■ To do:
Both the line below containing "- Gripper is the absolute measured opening" and the line containing "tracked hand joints", along with every line between them, should be repeated exactly; no other line belongs in the answer.

*** Begin section ***

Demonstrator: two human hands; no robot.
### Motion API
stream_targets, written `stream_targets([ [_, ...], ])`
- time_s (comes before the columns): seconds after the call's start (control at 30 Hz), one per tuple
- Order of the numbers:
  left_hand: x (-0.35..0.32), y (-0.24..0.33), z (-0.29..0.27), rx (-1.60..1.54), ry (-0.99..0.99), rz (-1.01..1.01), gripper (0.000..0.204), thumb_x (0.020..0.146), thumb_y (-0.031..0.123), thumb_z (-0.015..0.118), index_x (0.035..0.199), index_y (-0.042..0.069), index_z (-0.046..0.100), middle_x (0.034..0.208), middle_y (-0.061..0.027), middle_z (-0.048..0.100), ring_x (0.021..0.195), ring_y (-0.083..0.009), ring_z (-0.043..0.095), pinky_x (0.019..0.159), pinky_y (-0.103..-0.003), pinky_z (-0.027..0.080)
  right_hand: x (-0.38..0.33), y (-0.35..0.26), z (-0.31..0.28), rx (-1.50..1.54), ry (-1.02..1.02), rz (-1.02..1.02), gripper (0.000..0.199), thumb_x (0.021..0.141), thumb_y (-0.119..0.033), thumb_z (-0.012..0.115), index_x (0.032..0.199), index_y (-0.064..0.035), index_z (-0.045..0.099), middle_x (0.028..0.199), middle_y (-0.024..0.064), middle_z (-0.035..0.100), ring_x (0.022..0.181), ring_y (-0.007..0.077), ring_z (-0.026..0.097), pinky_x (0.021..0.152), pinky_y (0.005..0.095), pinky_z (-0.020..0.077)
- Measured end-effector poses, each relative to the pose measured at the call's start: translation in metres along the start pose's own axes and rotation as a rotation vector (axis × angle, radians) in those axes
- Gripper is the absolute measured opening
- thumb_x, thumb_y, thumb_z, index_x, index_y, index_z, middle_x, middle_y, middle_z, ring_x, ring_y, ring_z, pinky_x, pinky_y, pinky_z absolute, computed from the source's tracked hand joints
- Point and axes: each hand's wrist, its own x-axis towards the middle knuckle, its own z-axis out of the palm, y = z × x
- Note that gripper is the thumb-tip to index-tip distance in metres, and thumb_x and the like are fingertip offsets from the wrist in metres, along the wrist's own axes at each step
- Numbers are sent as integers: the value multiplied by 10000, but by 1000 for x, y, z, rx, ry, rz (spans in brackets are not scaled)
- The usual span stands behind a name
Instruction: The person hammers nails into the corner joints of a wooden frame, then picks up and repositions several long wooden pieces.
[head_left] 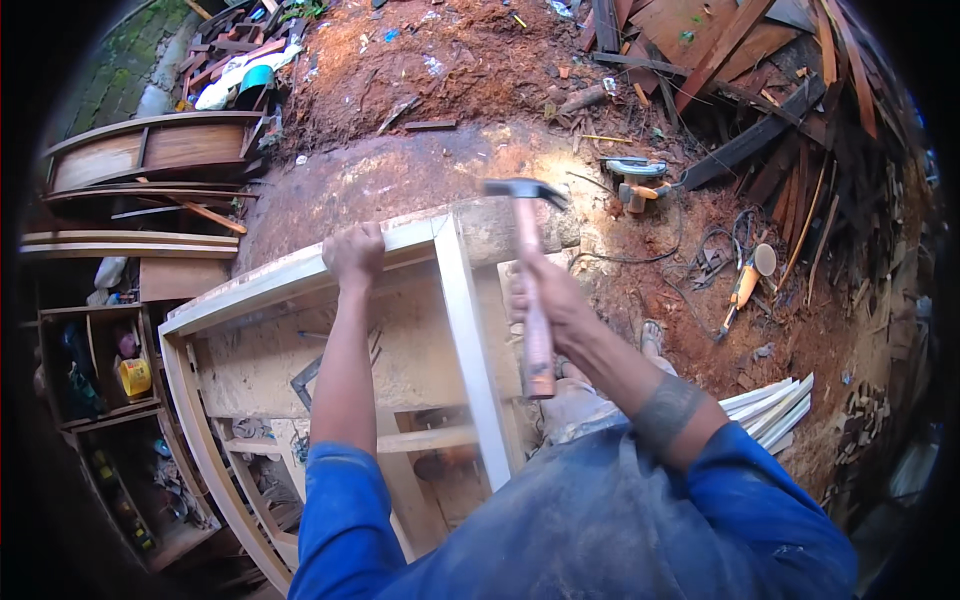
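A pale wooden frame (pixel 466 345) rests on a workbench (pixel 270 375), its far right corner close to the middle of the view. My left hand (pixel 354 254) is closed over the frame's far rail, a little left of that corner; whether anything small sits in the fingers is hidden. In my right hand (pixel 553 303) is a claw hammer (pixel 538 350), gripped around its wooden handle. The hammer's dark head is raised beyond the corner, apart from the wood. A dark carpenter's square (pixel 304 384) lies on the bench inside the frame, beside my left forearm.
Power tools lie on the dirt at right: a saw-like one (pixel 636 182) and a yellow one with a round pad (pixel 748 280), with cables around them. Scrap wood (pixel 760 140) is heaped at far right, pale strips (pixel 775 410) nearer. Wooden compartments (pixel 100 415) hold supplies at left.
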Motion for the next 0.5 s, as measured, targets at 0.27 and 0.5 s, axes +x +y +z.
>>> stream_targets([
  [0.27,-3,-2,14,23,-21,-33,491,921,329,439,687,41,761,763,-229,714,753,-406,711,781,-494,526,-31,28,11,135,276,-152,255,1080,-309,463,988,-71,457,752,0,459,559,112,467,504,306,492],
  [0.5,2,-9,6,41,-51,-55,500,920,336,440,693,23,757,770,-247,710,759,-422,706,805,-499,525,-24,-19,-27,125,364,-213,269,1079,-315,471,984,-64,442,763,17,474,570,125,469,504,308,489],
])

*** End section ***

■ Answer below:
- Gripper is the absolute measured opening
- thumb_x, thumb_y, thumb_z, index_x, index_y, index_z, middle_x, middle_y, middle_z, ring_x, ring_y, ring_z, pinky_x, pinky_y, pinky_z absolute, computed from the source's tracked hand joints

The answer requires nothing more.